• [WHAT IS EXPECTED] Return the listing below verbatim. Pictures do not belong in the copy.

• [DATA SHOWN]
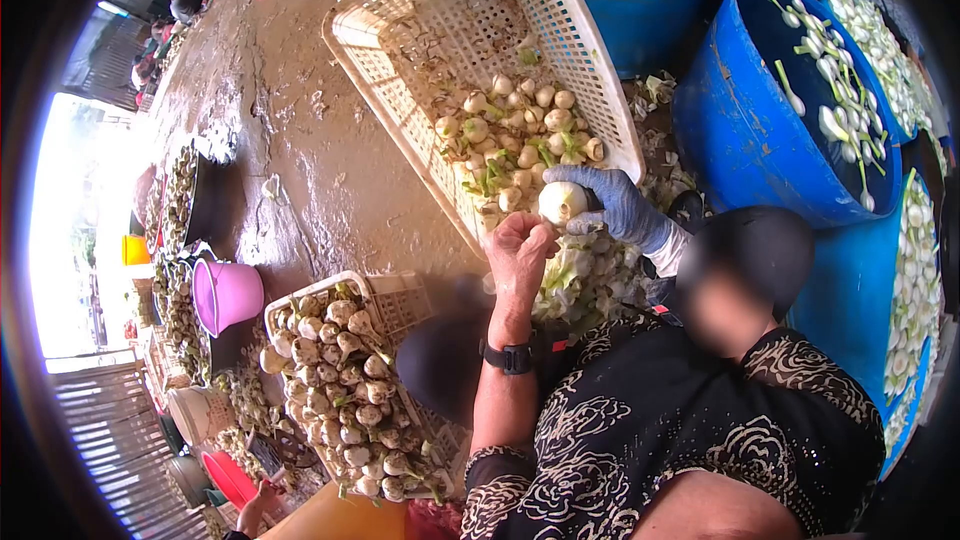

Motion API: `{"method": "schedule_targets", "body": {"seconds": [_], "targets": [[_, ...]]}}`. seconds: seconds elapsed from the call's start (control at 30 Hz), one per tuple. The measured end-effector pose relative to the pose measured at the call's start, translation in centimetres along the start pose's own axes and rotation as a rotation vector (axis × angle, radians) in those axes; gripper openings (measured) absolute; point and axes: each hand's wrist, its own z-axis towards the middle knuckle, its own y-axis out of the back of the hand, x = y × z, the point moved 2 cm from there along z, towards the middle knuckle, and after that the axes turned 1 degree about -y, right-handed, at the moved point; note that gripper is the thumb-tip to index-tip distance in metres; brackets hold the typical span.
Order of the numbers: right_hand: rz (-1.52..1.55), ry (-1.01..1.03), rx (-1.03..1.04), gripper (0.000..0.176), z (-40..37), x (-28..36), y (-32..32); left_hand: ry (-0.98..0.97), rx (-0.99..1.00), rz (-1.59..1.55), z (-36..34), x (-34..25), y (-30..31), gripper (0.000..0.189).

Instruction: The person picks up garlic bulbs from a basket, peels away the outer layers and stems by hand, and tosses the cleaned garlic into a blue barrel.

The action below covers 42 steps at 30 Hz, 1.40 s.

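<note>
A pale peeled bulb (563, 202) is gripped in my right hand (612, 208), which wears a blue-grey glove. My left hand (522, 248), bare and with a black watch at the wrist, is closed beside the bulb's lower left; whatever its curled fingers hold is hidden. Both hands are over the near end of a large cream plastic basket (385, 105), where many trimmed bulbs (515, 130) lie in a heap. Leafy peelings (585, 280) are piled just below my hands.
At the lower left, a crate (372, 290) is heaped with untrimmed bulbs (345, 390). Blue tubs (735, 125) with pale bulbs stand at the right. A pink bucket (228, 295) is on the wet floor (300, 140). Other people (183, 5) are far off at the upper left.
</note>
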Motion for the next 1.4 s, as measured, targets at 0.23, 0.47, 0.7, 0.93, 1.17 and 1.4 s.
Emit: {"method": "schedule_targets", "body": {"seconds": [0.23,0.47,0.7,0.93,1.17,1.4], "targets": [[0.24,0.031,0.025,0.07,-0.4,0.0,-0.1,0.03,-0.066,0.217,0.4,0.2,0.4,0.012],[0.668,-0.108,0.101,0.075,-1.1,1.8,0.1,0.056,0.153,0.716,2.0,5.8,1.7,0.026],[0.286,-0.059,-0.048,0.051,-1.1,0.3,0.5,-0.122,-0.022,-0.171,0.1,0.7,0.1,0.017],[0.009,0.061,0.094,0.05,-0.8,-1.0,0.8,-0.148,0.094,0.103,-0.3,0.2,0.4,0.023],[0.008,0.096,0.196,0.05,-1.0,-2.0,1.0,-0.064,0.175,0.125,-0.4,1.4,0.8,0.017],[0.038,0.108,0.187,0.052,-1.1,-2.9,1.0,-0.113,0.089,0.273,-0.5,1.4,0.1,0.01]]}}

• [ANSWER TO THIS PROBLEM]
Motion API: `{"method": "schedule_targets", "body": {"seconds": [_], "targets": [[_, ...]]}}`. seconds: seconds elapsed from the call's start (control at 30 Hz), one per tuple. The measured end-effector pose relative to the pose measured at the call's start, translation in centimetres along the start pose's own axes and rotation as a rotation vector (axis × angle, radians) in those axes; gripper openings (measured) absolute; point and axes: each hand's wrist, its own z-axis towards the middle knuckle, its own y-axis out of the back of the hand, x = y × z, the point moved 2 cm from there along z, towards the middle knuckle, and after that the axes turned 1 degree about -y, right-handed, at the moved point; note that gripper is the thumb-tip to index-tip distance in metres; brackets hold the typical span.
Order of the numbers: right_hand: rz (-1.52..1.55), ry (-1.01..1.03), rx (-1.03..1.04), gripper (0.000..0.176), z (-40..37), x (-28..36), y (-32..32); left_hand: ry (-0.98..0.97), rx (-0.99..1.00), rz (-1.59..1.55), z (-36..34), x (-34..25), y (-30..31), gripper (0.000..0.189).

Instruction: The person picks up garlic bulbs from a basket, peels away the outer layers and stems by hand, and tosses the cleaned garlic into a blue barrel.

The action below covers 42 steps at 30 Hz, 1.40 s.

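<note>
A pale peeled bulb (563, 202) is gripped in my right hand (612, 208), which wears a blue-grey glove. My left hand (522, 248), bare and with a black watch at the wrist, is closed beside the bulb's lower left; whatever its curled fingers hold is hidden. Both hands are over the near end of a large cream plastic basket (385, 105), where many trimmed bulbs (515, 130) lie in a heap. Leafy peelings (585, 280) are piled just below my hands.
At the lower left, a crate (372, 290) is heaped with untrimmed bulbs (345, 390). Blue tubs (735, 125) with pale bulbs stand at the right. A pink bucket (228, 295) is on the wet floor (300, 140). Other people (183, 5) are far off at the upper left.
</note>
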Motion for the next 1.4 s, as measured, targets at 0.23, 0.47, 0.7, 0.93, 1.17 and 1.4 s.
Emit: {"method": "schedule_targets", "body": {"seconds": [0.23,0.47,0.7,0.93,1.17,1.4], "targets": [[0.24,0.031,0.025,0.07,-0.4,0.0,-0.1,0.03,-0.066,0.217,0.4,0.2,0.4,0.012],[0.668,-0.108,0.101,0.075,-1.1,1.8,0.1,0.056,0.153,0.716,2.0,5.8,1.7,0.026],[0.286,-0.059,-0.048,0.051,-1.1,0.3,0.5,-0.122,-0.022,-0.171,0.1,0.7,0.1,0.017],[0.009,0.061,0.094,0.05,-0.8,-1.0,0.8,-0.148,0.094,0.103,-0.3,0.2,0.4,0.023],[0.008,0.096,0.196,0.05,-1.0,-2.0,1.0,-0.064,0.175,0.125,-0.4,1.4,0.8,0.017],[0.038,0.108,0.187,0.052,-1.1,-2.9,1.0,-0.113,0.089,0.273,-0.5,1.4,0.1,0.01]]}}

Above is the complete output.